### Provided data:
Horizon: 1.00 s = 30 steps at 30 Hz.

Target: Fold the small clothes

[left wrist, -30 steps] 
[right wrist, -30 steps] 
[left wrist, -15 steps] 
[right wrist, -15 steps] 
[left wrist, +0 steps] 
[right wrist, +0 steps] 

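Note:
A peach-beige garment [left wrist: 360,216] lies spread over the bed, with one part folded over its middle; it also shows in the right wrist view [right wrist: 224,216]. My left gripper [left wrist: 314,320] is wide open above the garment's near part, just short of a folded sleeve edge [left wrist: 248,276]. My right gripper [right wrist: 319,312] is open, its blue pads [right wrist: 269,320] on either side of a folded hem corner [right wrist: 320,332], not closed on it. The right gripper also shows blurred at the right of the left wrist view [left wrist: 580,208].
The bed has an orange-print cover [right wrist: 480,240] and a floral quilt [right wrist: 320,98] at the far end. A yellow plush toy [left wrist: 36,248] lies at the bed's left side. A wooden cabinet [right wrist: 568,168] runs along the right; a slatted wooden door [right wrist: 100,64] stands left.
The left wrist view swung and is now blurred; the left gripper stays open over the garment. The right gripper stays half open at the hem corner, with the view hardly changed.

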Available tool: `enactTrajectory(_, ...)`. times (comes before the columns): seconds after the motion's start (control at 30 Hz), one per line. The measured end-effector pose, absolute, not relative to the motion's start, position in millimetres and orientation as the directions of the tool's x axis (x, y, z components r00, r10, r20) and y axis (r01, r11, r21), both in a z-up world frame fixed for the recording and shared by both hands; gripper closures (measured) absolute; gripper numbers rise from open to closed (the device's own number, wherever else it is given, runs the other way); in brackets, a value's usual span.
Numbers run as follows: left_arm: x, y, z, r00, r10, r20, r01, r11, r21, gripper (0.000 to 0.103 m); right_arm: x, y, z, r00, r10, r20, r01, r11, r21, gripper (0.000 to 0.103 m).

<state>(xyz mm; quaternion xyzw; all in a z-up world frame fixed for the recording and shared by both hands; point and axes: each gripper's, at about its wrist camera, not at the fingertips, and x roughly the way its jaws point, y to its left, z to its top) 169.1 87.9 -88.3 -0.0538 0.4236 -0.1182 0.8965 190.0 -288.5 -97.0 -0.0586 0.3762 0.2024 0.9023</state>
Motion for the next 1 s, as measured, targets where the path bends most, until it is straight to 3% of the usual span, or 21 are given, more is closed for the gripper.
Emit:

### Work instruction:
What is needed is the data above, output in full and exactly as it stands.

### Exercise output:
Horizon: 1.00 s = 30 steps at 30 Hz.

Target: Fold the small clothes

[left wrist, -30 steps] 
[right wrist, -30 steps] 
[left wrist, -15 steps] 
[right wrist, -15 steps] 
[left wrist, +0 steps] 
[right wrist, +0 steps] 

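Note:
A peach-beige garment [left wrist: 360,216] lies spread over the bed, with one part folded over its middle; it also shows in the right wrist view [right wrist: 224,216]. My left gripper [left wrist: 314,320] is wide open above the garment's near part, just short of a folded sleeve edge [left wrist: 248,276]. My right gripper [right wrist: 319,312] is open, its blue pads [right wrist: 269,320] on either side of a folded hem corner [right wrist: 320,332], not closed on it. The right gripper also shows blurred at the right of the left wrist view [left wrist: 580,208].
The bed has an orange-print cover [right wrist: 480,240] and a floral quilt [right wrist: 320,98] at the far end. A yellow plush toy [left wrist: 36,248] lies at the bed's left side. A wooden cabinet [right wrist: 568,168] runs along the right; a slatted wooden door [right wrist: 100,64] stands left.
The left wrist view swung and is now blurred; the left gripper stays open over the garment. The right gripper stays half open at the hem corner, with the view hardly changed.
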
Available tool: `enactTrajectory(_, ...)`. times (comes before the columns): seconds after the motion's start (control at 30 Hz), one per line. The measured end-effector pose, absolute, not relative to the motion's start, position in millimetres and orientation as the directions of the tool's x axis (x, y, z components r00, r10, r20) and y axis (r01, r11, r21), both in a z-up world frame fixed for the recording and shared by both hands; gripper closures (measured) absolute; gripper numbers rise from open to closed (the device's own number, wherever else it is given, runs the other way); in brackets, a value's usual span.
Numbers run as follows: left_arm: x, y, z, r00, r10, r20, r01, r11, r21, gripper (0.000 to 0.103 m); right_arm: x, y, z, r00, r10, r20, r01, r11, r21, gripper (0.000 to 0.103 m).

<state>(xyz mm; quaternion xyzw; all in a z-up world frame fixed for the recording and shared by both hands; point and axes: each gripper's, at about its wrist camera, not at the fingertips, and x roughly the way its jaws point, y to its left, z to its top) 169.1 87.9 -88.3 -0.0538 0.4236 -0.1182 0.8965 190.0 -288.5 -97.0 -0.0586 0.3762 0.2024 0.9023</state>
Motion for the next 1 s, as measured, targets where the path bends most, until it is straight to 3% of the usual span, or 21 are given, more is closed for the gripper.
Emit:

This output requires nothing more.